| WORK REQUEST |
Transcribe all the lines below exactly. Omit the pictures.

'''

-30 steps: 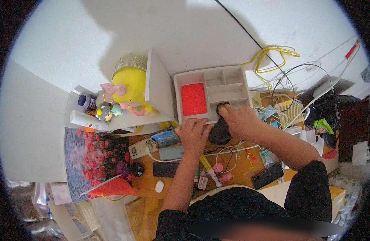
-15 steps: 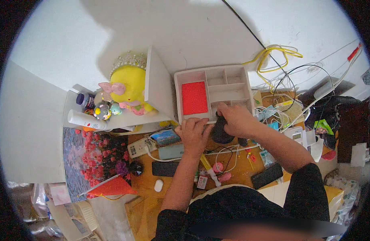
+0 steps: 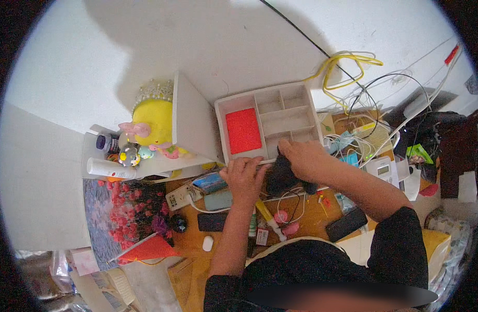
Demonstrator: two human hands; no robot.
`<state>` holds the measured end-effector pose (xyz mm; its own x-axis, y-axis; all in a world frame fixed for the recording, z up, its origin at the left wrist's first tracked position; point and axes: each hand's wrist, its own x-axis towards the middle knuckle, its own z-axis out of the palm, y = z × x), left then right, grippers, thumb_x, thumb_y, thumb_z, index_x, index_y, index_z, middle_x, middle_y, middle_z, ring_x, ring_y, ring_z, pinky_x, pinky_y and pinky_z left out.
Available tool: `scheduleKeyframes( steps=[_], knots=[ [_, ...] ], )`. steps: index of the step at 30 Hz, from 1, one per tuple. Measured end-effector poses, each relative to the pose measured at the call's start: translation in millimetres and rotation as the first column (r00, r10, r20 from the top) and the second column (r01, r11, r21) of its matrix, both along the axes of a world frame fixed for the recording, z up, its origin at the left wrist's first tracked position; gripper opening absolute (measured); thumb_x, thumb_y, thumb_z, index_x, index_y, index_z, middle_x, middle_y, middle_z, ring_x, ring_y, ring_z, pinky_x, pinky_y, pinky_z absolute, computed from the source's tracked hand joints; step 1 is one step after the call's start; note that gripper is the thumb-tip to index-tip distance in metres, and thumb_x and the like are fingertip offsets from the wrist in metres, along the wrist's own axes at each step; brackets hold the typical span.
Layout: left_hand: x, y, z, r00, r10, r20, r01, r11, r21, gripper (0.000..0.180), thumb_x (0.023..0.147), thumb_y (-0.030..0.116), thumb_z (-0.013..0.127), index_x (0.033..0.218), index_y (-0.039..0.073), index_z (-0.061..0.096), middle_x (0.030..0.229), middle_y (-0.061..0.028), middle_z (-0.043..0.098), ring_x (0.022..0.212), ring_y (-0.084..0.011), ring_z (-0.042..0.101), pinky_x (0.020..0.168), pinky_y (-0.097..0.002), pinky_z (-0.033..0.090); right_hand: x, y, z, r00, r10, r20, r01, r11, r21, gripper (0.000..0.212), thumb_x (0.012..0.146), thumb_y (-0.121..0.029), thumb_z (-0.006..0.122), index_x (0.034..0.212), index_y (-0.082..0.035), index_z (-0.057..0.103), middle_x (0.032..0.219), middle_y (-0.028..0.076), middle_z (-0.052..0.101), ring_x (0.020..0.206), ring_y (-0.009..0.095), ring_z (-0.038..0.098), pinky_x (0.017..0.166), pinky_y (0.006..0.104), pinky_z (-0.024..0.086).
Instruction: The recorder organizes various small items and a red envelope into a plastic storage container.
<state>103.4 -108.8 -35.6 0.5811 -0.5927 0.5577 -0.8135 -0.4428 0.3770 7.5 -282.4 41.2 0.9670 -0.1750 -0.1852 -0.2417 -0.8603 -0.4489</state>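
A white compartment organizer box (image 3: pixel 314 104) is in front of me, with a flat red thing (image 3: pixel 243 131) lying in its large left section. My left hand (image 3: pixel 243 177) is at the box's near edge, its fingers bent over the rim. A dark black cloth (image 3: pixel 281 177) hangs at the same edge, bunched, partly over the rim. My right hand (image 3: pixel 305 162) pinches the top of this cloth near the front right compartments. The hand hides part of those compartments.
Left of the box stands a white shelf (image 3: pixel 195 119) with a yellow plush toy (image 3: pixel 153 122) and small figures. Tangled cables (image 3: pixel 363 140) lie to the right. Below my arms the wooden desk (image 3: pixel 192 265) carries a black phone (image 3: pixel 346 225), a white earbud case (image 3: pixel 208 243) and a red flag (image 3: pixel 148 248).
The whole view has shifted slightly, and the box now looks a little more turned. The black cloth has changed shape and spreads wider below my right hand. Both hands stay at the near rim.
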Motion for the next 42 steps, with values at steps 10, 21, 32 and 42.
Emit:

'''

| REPLY |
-30 steps: 
-15 steps: 
+0 steps: 
Demonstrator: two human hands; no robot.
`<state>` holds the measured end-effector pose (xyz mm; its own x-axis, y-axis; all in a world frame fixed for the recording, z up, its origin at the left wrist's first tracked position; point and axes: each hand's wrist, its own x-axis towards the middle knuckle, its own z-axis out of the palm, y = z × x), left then right, grippers, thumb_x, thumb_y, thumb_z, index_x, index_y, index_z, middle_x, middle_y, middle_z, ring_x, ring_y, ring_z, pinky_x, pinky_y and pinky_z left out.
Available tool: `scheduleKeyframes( steps=[_], knots=[ [_, ...] ], )`. steps: index of the step at 30 Hz, from 1, one per tuple. Measured end-effector poses, each relative to the pose measured at the call's start: translation in millimetres and rotation as the first column (r00, r10, r20 from the top) and the second column (r01, r11, r21) of its matrix, both along the axes of a world frame fixed for the recording, z up, its origin at the left wrist's first tracked position; gripper opening absolute (measured); thumb_x, thumb_y, thumb_z, index_x, index_y, index_z, middle_x, middle_y, middle_z, ring_x, ring_y, ring_z, pinky_x, pinky_y, pinky_z absolute, computed from the source's tracked hand joints; step 1 is one step after the call's start; note that gripper is the thumb-tip to index-tip distance in metres, and thumb_x and the like are fingertip offsets from the wrist in metres, along the wrist's own axes at each step; brackets hold the typical span.
Layout: left_hand: x, y, z, r00, r10, r20, r01, r11, r21, gripper (0.000..0.180), thumb_x (0.023..0.147), thumb_y (-0.030..0.116), thumb_z (-0.013..0.127), index_x (0.033..0.218), index_y (-0.039..0.073), index_z (-0.061..0.096), middle_x (0.030..0.229), middle_y (-0.061..0.028), middle_z (-0.043..0.098), ring_x (0.022..0.212), ring_y (-0.084..0.011), ring_z (-0.042..0.101), pinky_x (0.020..0.168), pinky_y (-0.097..0.002), pinky_z (-0.033..0.090); right_hand: x, y, z, r00, r10, r20, r01, r11, r21, gripper (0.000..0.212), thumb_x (0.012..0.146), thumb_y (-0.121..0.029), thumb_z (-0.006..0.122), index_x (0.034..0.212), index_y (-0.082..0.035), index_z (-0.057..0.103), middle_x (0.032..0.219), middle_y (-0.028..0.076), middle_z (-0.052..0.101), ring_x (0.020..0.206), ring_y (-0.009..0.095), ring_z (-0.038..0.098), pinky_x (0.017..0.166), pinky_y (0.006..0.104), pinky_z (-0.024..0.086).
Instruction: The recorder organizes various small items and a red envelope into a plastic storage container.
<state>103.4 -108.8 -35.6 0.5811 -0.5927 0.5577 -0.8135 -0.4428 0.3770 7.5 -282.4 41.2 0.9670 -0.1750 -0.1852 -0.2417 -0.8603 -0.4489</state>
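A white compartment organizer box (image 3: pixel 314 104) is in front of me, with a flat red thing (image 3: pixel 243 131) lying in its large left section. My left hand (image 3: pixel 243 177) is at the box's near edge, its fingers bent over the rim. A dark black cloth (image 3: pixel 281 177) hangs at the same edge, bunched, partly over the rim. My right hand (image 3: pixel 305 162) pinches the top of this cloth near the front right compartments. The hand hides part of those compartments.
Left of the box stands a white shelf (image 3: pixel 195 119) with a yellow plush toy (image 3: pixel 153 122) and small figures. Tangled cables (image 3: pixel 363 140) lie to the right. Below my arms the wooden desk (image 3: pixel 192 265) carries a black phone (image 3: pixel 346 225), a white earbud case (image 3: pixel 208 243) and a red flag (image 3: pixel 148 248).
The whole view has shifted slightly, and the box now looks a little more turned. The black cloth has changed shape and spreads wider below my right hand. Both hands stay at the near rim.
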Motion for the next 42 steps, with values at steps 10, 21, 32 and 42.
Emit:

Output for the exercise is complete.